Konjunktur

Berliner Wirtschaft besonders robust

Deutschlands Wirtschaft hat mit deutlichem Wachstum im dritten Quartal die Rezession überwunden. Zugleich signalisiert der Ifo-Geschäftsklimaindex für den Monat November höchsten Stand seit Ausbruch der Wirtschaftskrise im vergangenen Jahr.

Und die Wirtschaft von Berlin dürfte nach Expertenmeinung sogar besser abschneiden als der Rest des Landes.

Deutschlands Wirtschaft wuchs zwischen Juli und September um 0,7 Prozent im Vergleich zum Vorquartal. Trotzdem wird das Bruttoinlandsprodukt (BIP), also die Summe aller produzierten Waren und Dienstleistungen, in diesem Jahr um rund 4,5 Prozent schrumpfen. Die Wirtschaft der Hauptstadt kommt von allen 16 Bundesländern am besten durch die Krise.

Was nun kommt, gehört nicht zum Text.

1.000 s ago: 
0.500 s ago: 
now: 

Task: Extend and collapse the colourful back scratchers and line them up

So erwarten etwa die Konjunkturexperten der Investitionsbank Berlin (IBB) ein BIP-Minus von drei Prozent. Damit ist die IBB vergleichsweise pessimistisch. Die Berliner Industrie- und Handelskammer (IHK) beispielsweise gehen von einem Schrumpfen von höchstens 2,5 Prozent aus.

In Wirtschaftskrisenjahr 2009 erweist sich Berlin damit als das stabilste Bundesland. Das hat vor allem mit dem hohen Anteil des Dienstleistungssektor in der Hauptstadt zu tun. Er macht nach Angaben der IBB 81,4 Prozent der Berliner Wirtschaftsleistung aus und kommt bislang glimpflich durch die Krise. So profitiert Berlin auch in diesem Jahr von seiner Attraktivität als Reiseziel. Allein in den ersten acht Monaten des Jahres kamen 4,5 Prozent mehr Gäste in die Stadt als im entsprechenden Vorjahreszeitraum.

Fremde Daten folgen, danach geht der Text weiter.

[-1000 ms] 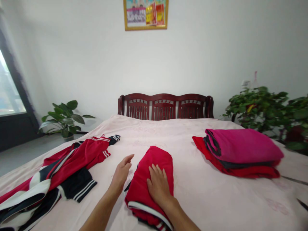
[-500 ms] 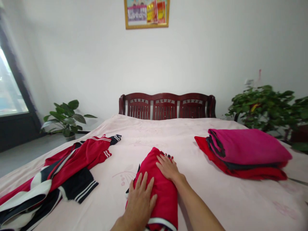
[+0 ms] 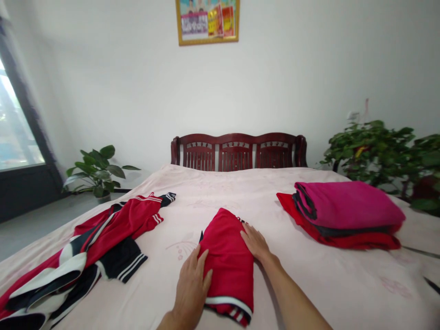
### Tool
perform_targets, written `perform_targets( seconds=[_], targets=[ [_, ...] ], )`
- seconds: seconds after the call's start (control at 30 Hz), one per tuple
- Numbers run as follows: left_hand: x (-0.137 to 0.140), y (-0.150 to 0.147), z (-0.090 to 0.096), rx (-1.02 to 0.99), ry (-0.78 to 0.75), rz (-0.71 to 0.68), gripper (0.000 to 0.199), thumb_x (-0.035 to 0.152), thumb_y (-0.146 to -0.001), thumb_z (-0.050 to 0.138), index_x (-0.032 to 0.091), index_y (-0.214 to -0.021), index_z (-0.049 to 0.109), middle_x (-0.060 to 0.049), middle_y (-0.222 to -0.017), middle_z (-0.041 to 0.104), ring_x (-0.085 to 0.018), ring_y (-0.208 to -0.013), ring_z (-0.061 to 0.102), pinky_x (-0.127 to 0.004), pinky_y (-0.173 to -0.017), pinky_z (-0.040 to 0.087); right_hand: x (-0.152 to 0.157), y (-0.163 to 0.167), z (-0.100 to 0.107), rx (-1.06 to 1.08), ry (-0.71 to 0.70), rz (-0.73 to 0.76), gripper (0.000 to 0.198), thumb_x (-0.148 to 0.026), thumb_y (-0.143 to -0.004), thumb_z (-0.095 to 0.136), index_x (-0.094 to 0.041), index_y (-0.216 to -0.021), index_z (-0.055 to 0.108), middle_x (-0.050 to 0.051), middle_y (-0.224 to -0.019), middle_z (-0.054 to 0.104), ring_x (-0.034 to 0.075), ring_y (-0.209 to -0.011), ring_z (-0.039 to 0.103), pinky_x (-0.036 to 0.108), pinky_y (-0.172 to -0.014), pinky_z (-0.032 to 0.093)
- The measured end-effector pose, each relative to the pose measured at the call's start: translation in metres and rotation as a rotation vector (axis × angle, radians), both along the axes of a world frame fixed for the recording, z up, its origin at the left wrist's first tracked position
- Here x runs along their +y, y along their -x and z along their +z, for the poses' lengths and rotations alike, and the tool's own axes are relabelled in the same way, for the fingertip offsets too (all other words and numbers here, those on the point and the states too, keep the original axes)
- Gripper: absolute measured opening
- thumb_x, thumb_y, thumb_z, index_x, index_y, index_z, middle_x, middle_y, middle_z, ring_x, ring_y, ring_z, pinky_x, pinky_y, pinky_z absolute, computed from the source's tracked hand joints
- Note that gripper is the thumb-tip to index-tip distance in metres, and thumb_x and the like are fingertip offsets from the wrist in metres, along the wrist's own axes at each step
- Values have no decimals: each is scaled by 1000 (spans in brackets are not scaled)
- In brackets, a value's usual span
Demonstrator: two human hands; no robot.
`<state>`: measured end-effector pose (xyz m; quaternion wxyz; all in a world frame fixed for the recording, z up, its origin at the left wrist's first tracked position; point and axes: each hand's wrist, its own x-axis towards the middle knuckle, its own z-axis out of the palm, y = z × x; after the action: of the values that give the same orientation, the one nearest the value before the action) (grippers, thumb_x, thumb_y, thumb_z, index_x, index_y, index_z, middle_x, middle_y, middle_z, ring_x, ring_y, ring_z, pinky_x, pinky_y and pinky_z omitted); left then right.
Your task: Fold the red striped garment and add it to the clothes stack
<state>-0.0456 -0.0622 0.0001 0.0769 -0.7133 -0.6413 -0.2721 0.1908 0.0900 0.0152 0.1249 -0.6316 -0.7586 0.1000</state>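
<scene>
Head view, only one. Left hand is lying flat on the left edge of the folded red garment, fingers stretched out and close together, tips resting on the red cloth, palm partly on the sheet; not gripping anything. Right hand is pressing the garment's right edge further up, fingers spread a little and flat, holding nothing. The garment is sitting mid-bed just ahead of the person, folded into a long packet, white and dark striped hem showing at the near end.

Counting: one folded red garment under the hands. One unfolded red, black and white tracksuit jacket is sprawling on the left of the bed, well apart from the hands. One stack of folded clothes is sitting on the right, magenta piece on top, a dark layer and a red one below; exact piece count cannot be told. One dark wooden headboard at the far end. Two potted plants, one left on the floor, one right. One framed picture on the wall.
</scene>
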Motion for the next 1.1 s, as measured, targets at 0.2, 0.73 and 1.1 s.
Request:
perform_targets(
  seconds=[0.2,0.73,1.1],
  targets=[
    [-28,4,18,31,-126,-367,43,30,-86,66,29,-130,63,-8,-130,64,-29,-124,55,-50,-111,42,-41,-28,-10,6,-70,-25,58,-37,-101,24,-18,-153,38,9,-160,37,23,-149,29,45,-122,16],
    [-37,10,27,-192,-45,-354,27,31,-102,41,25,-93,66,-2,-85,68,-17,-81,65,-29,-76,49,-71,-33,-20,10,-190,-11,53,-34,-103,23,-17,-140,56,10,-150,52,23,-143,41,42,-121,24],
    [-14,27,25,-564,261,74,21,44,-86,55,24,-92,54,3,-76,62,-19,-72,62,-29,-68,41,-63,-27,-7,199,-145,-146,54,-39,-101,23,-18,-129,64,9,-136,63,22,-129,54,37,-112,34]
  ],
)
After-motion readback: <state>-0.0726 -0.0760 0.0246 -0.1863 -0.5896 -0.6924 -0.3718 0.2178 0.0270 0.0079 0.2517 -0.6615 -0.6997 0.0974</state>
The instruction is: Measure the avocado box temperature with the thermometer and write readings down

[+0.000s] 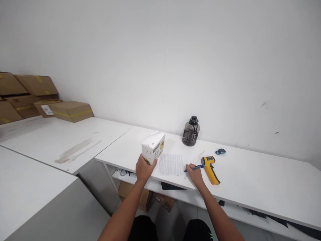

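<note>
My left hand is closed round the lower near end of a white printed box, which stands tilted at the table's front edge. Beside the box lies a sheet of paper covered with lines of writing. At the sheet's right edge, my right hand grips a blue pen, its tip pointing left toward the paper. Close to the right of that hand rests a yellow and black infrared thermometer. The writing is too small to read.
Behind the paper stands a dark, see-through water jug. A small dark teal object lies to its right. Several cardboard boxes are stacked on the left-hand tables. Under the white table is a shelf with dark items, and cartons sit below it.
</note>
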`<state>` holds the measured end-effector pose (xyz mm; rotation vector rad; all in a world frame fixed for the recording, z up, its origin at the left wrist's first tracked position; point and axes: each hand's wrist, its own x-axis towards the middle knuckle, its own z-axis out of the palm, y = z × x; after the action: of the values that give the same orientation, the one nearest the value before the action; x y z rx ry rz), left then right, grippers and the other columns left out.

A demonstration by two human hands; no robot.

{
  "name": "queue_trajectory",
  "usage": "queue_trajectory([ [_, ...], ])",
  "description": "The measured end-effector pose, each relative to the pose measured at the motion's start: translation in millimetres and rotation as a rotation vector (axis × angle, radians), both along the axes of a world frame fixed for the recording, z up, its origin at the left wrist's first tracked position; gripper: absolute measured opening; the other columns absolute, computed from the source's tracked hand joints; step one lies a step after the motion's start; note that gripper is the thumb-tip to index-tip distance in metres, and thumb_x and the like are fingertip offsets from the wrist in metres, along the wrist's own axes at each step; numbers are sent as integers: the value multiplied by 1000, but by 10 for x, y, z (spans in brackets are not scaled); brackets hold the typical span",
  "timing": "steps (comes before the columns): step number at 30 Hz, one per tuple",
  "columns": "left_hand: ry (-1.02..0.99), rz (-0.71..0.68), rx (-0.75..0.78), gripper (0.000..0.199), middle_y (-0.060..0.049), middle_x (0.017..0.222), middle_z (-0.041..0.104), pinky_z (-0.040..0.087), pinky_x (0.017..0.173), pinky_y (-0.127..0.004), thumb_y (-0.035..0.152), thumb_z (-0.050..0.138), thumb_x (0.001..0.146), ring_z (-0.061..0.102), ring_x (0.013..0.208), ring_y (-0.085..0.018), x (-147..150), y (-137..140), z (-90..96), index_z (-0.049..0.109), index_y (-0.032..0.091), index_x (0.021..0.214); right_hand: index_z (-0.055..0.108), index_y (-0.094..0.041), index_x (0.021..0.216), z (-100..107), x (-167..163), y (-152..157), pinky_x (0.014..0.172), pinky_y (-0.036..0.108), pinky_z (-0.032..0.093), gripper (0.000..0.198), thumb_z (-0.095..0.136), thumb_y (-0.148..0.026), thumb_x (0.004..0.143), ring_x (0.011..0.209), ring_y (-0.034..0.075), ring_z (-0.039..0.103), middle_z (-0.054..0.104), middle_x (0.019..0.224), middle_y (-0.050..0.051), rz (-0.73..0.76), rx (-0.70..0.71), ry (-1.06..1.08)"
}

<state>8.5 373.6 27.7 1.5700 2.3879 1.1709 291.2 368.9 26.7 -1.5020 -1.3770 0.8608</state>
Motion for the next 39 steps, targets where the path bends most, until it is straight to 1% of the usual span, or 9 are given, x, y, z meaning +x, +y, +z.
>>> queue_trajectory([
  [11,5,-2,11,81,-22,119,68,52,91,-49,59,70,74,67,110,-40,-10,2,-7,46,12,135,33,-28,52,-13,9,9,61,33,40,42,52,-59,70,60,19,45,37,51,-3,-15,-2,5],
  [15,5,-2,17,81,-22,119,68,52,91,-49,59,70,74,66,111,-40,-11,5,-12,47,11,134,48,-25,57,14,35,-28,70,35,46,46,52,-65,80,68,24,57,55,58,1,-70,21,16],
  [19,3,-2,19,81,-22,118,68,52,91,-49,61,70,74,67,111,-40,-5,7,-14,48,12,134,67,-23,77,21,38,-76,83,37,49,45,49,-63,90,87,28,67,73,84,7,-51,68,-45],
  [23,0,-6,26,79,-21,119,68,52,90,-49,61,70,73,66,111,-40,4,6,-3,49,13,133,72,-19,104,-65,-10,-40,89,36,50,35,45,-40,96,101,28,68,73,106,13,20,172,-316],
  [27,-29,-8,-8,83,-23,122,67,52,92,-50,61,72,71,65,115,-41,33,-6,45,47,12,134,62,-16,136,-74,-76,12,86,37,52,48,40,-20,93,105,29,67,68,125,17,39,32,-566],
  [29,-45,-10,-26,85,-23,124,66,51,94,-51,60,73,70,64,117,-41,54,-5,58,46,13,136,58,-14,142,-10,-47,23,88,37,51,51,40,-19,93,106,28,66,67,126,18,30,3,-567],
  [33,-51,-14,-5,87,-22,127,65,49,100,-50,59,75,69,62,120,-40,79,13,33,46,12,137,47,-17,150,199,239,6,90,35,51,56,43,-26,95,98,23,66,71,112,9,111,-55,-444],
  [36,-60,-22,-6,85,-21,125,65,49,100,-50,58,75,69,62,120,-40,77,18,26,47,12,135,55,-13,140,332,556,-68,97,44,46,49,45,-32,96,114,30,60,66,123,17,-142,-56,-665],
  [39,-73,-24,-17,84,-22,125,65,50,98,-50,59,74,70,62,120,-40,72,13,48,47,12,134,55,-9,138,361,789,-142,99,54,42,59,55,-47,93,124,40,54,59,132,26,-329,-259,-839],
])
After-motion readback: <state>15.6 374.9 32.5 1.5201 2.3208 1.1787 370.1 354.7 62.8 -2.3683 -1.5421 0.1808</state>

Im nächsten Jahr stehen die Zeichen wieder auf Wachstum. Deutschland sehen Ökonomen mittlerweile wieder um bis zu 1,6 Prozent wachsen. Und für Berlin stehen die Chancen gut, dass der Aufholprozess der vergangenen Jahre weitergeht. "Die Aussichten, dass die Berliner Wirtschaftsleistung in den Folgejahren den Bundesdurchschnitt übertrifft sind nach wie vor günstig", schreit die IBB in ihrem Konjunkturbericht. Dabei dürfte weiterhin der Aufschwung des Dienstleistungssektors helfen, aber auch Wirtschaftszweige wie Pharma und die Nahrungsmittelindustrie. Allerdings gibt es auch Risiken. So sind die Auftragseingänge im verarbeitenden Gewerbe noch schwach, wie die IBB ausführt.

Zuversichtlich geben sich mittlerweile die Unternehmen im ganzen Land. Als wichtiges Stimmungsbarometer kletterte der Ifo-Geschäftsklimaindex im November auf 93,9 Punkte und damit auf den höchsten Wert seit August 2008. "Die deutsche Wirtschaft arbeitet sich weiter aus der Krise", erklärte Ifo-Chef Hans-Werner Sinn nach dem achten Anstieg des Indizes in Folge.

Die 7000 befragten Unternehmen beurteilten sowohl ihre Geschäftsaussichten für die kommenden sechs Monate als auch ihre derzeitige Lage besser als im Vormonat. "Wir sehen doch deutliche Erholungstendenzen", erklärte Ifo-Experte Klaus Abberger.

Im dritten Quartal 2009 erholten sich vor allem die Investitionen und Exporte von den schweren Einbrüchen zu Jahresbeginn. In Bauten wurden im Sommer 1,5 Prozent mehr investiert als im Vorquartal. Hier spielten die Konjunkturpakete der Bundesregierung eine Rolle, mit denen die ökologische Gebäudesanierung und der Ausbau der Infrastruktur mit Steuermilliarden gefördert werden. Die Unternehmen gaben zudem mehr Geld für Maschinen, Fahrzeuge und andere Ausrüstungen aus: Diese Investitionen kletterten um 0,8 Prozent - zu Jahresbeginn waren sie um fast ein Fünftel eingebrochen. Der Export von Waren stieg wegen der Konjunkturerholung bei wichtigen Handelspartnern um 4,9 Prozent.